## SOURCE DATA
------
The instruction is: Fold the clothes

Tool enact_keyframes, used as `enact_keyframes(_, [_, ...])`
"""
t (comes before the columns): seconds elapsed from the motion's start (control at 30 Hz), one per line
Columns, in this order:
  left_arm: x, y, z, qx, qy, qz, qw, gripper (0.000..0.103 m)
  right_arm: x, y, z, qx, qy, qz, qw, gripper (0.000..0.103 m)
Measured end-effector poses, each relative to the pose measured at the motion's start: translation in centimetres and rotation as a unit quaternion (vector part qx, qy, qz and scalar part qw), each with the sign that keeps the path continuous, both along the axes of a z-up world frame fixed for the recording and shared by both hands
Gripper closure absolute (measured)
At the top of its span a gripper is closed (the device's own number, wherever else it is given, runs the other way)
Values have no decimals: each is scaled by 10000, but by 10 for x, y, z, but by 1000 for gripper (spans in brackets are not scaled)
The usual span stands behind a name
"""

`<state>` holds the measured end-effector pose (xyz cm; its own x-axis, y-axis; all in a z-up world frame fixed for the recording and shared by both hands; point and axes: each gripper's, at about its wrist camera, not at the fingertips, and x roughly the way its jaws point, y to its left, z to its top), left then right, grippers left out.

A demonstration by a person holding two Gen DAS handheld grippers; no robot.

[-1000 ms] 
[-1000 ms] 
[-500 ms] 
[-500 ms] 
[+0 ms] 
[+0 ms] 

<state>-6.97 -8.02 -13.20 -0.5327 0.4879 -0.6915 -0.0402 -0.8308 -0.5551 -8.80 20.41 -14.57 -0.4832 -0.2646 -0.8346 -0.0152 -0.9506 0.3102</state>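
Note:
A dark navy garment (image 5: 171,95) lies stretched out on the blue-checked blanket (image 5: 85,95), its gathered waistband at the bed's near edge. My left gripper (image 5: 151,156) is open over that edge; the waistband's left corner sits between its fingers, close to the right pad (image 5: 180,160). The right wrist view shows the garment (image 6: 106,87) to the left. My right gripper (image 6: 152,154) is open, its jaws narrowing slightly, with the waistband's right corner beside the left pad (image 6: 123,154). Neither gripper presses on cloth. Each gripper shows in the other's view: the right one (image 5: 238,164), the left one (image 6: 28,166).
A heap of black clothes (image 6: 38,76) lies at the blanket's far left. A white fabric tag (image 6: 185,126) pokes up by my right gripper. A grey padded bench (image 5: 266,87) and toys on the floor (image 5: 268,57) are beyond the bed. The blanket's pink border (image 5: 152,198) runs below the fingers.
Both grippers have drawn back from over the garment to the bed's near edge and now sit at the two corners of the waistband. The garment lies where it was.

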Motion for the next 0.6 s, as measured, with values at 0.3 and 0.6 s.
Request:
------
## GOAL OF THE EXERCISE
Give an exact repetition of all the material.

## REPLY TO THE TASK
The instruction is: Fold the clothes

Tool enact_keyframes, used as `enact_keyframes(_, [_, ...])`
"""
t (comes before the columns): seconds elapsed from the motion's start (control at 30 Hz), one per line
Columns, in this order:
  left_arm: x, y, z, qx, qy, qz, qw, gripper (0.000..0.103 m)
  right_arm: x, y, z, qx, qy, qz, qw, gripper (0.000..0.103 m)
Measured end-effector poses, each relative to the pose measured at the motion's start: translation in centimetres and rotation as a unit quaternion (vector part qx, qy, qz and scalar part qw), each with the sign that keeps the path continuous, both along the axes of a z-up world frame fixed for the recording and shared by both hands
Gripper closure absolute (measured)
At the top of its span a gripper is closed (the device's own number, wherever else it is given, runs the other way)
Values have no decimals: each is scaled by 10000, but by 10 for x, y, z, but by 1000 for gripper (spans in brackets are not scaled)
The usual span stands behind a name
"""

`<state>` holds the measured end-effector pose (xyz cm; its own x-axis, y-axis; all in a z-up world frame fixed for the recording and shared by both hands; point and axes: each gripper's, at about its wrist camera, not at the fingertips, and x roughly the way its jaws point, y to its left, z to its top), left then right, grippers left out.

A demonstration by a person holding two Gen DAS handheld grippers; no robot.

[-1000 ms] 
[-1000 ms] 
[-500 ms] 
[-500 ms] 
[+0 ms] 
[+0 ms] 

<state>-6.97 -8.02 -13.20 -0.5327 0.4879 -0.6915 -0.0402 -0.8308 -0.5551 -8.80 20.41 -14.57 -0.4832 -0.2646 -0.8346 -0.0152 -0.9506 0.3102</state>
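Note:
A dark navy garment (image 5: 171,95) lies stretched out on the blue-checked blanket (image 5: 85,95), its gathered waistband at the bed's near edge. My left gripper (image 5: 151,156) is open over that edge; the waistband's left corner sits between its fingers, close to the right pad (image 5: 180,160). The right wrist view shows the garment (image 6: 106,87) to the left. My right gripper (image 6: 152,154) is open, its jaws narrowing slightly, with the waistband's right corner beside the left pad (image 6: 123,154). Neither gripper presses on cloth. Each gripper shows in the other's view: the right one (image 5: 238,164), the left one (image 6: 28,166).
A heap of black clothes (image 6: 38,76) lies at the blanket's far left. A white fabric tag (image 6: 185,126) pokes up by my right gripper. A grey padded bench (image 5: 266,87) and toys on the floor (image 5: 268,57) are beyond the bed. The blanket's pink border (image 5: 152,198) runs below the fingers.
Both grippers have drawn back from over the garment to the bed's near edge and now sit at the two corners of the waistband. The garment lies where it was.
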
Motion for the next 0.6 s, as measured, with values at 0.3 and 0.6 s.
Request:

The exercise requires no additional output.